For discussion of power analysis when using Efron's version of
false discovery rate, see Section 5.4 of B. Efron (2010), Large-Scale Inference: Empirical Bayes
Methods for Estimation, Testing, and Prediction, Cambridge,
or see his Stats 329 notes.
6. Using
standardized effect sizes rather than considering the particulars of
the question being studied.
"Standardized effect sizes"
(sometimes
called "canned" effect sizes) are expressions involving more
than one of the factors that needs to be taken into consideration in
considering appropriate levels of Type I and Type II error in deciding
on power and sample size. Examples:
- Cohen's effect size d is the ratio of the raw effect size
(e.g.,
difference in means when comparing two groups) and the error standard
deviation. But each of these typically needs to be considered
individually in designing a study and determining power; it's not
necessarily the ratio that's important.2
- The correlation (or squared correlation) in regression. The
correlation in simple linear regression involves three quantities: the
slope, the y standard deviation, and the x standard deviation. Each of
these three typically needs to be considered individually in designing
the study and determining power and sample size. In multiple
regression, the situation may be even more complex.
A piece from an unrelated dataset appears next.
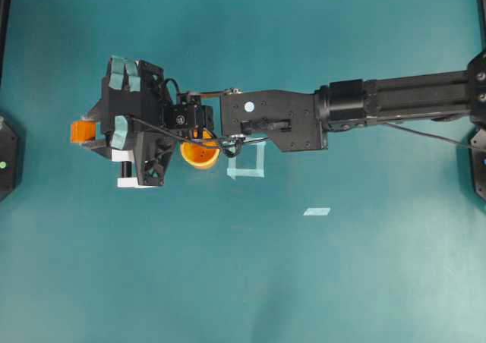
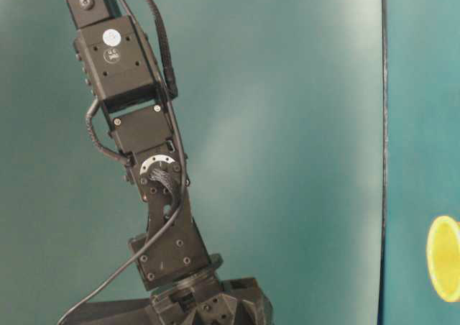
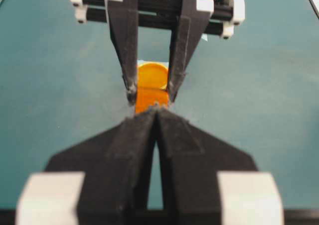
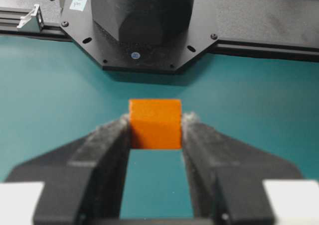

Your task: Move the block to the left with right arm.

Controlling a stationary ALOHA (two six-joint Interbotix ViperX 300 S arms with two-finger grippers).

For specific examples illustrating these points, see:
Lenth,
Russell V. (2001) Some Practical Guidelines
for Effective Sample Size Determination, American Statistician, 55(3), 187 -
193 (Early draft available here.)
Lenth, Russell V. (2000) Two
Sample-Size Practices that I Don't Recommend, comments from panel
discussion at the 2000 Joint Statistical Meetings in Indianapolis.
7. Confusing retrospective
power and prospective
power.
- Power as defined above for a
hypothesis test is
also called prospective or a priori power. It is a conditional
probability, P(reject H0 | Ha), calculated
without using the data to be analyzed. (In fact, it is best
calculated before even gathering the data, and taken into account in
the data-gathering plan.)
- Retrospective
power is calculated after the
data have been collected, using the
data.
- Depending on how retrospective power is calculated, it might
be legitimate to use to estimate the power and
sample size for a future
study, but cannot
legitimately be used as describing the power of the
study from which it is calculated.
- However, some methods of calculating retrospective power
calculate the power to detect the effect observed in the data -- which
misses the whole point of considering practical significance. These
methods typically yield simply a transformation of p-value. See
Lenth, Russell V. (2000) Two
Sample-Size Practices that I Don't Recommend for more detail.
- See J. M. Hoenig and D.
M. Heisey (2001) "The Abuse of Power: The Pervasive Fallacy of Power
Calculations for Data Analysis," The
American Statistician 55(1), 19-24 and the Stat
Help Page "Retrospective (Observed) Power Analysis" for more
discussion and further references.
Notes
1. In many cases, however, it would be best to use a test for equivalence. For more
information, see:
2. See also Figure 1 of Richard H. Browne, The t-Test p Value and
Its
Relationship to the Effect Size and P(X>Y), The American Statistician, February
1, 2010, 64(1), p. 31. This shows that, for the two-sample t-test,
Cohen's classification of "large" d as 0.8 still gives substantial
overlap between the two distributions being compared; d needs to be
close to 4 to result in minimal overlap of the distributions.
Last updated August 28,
2012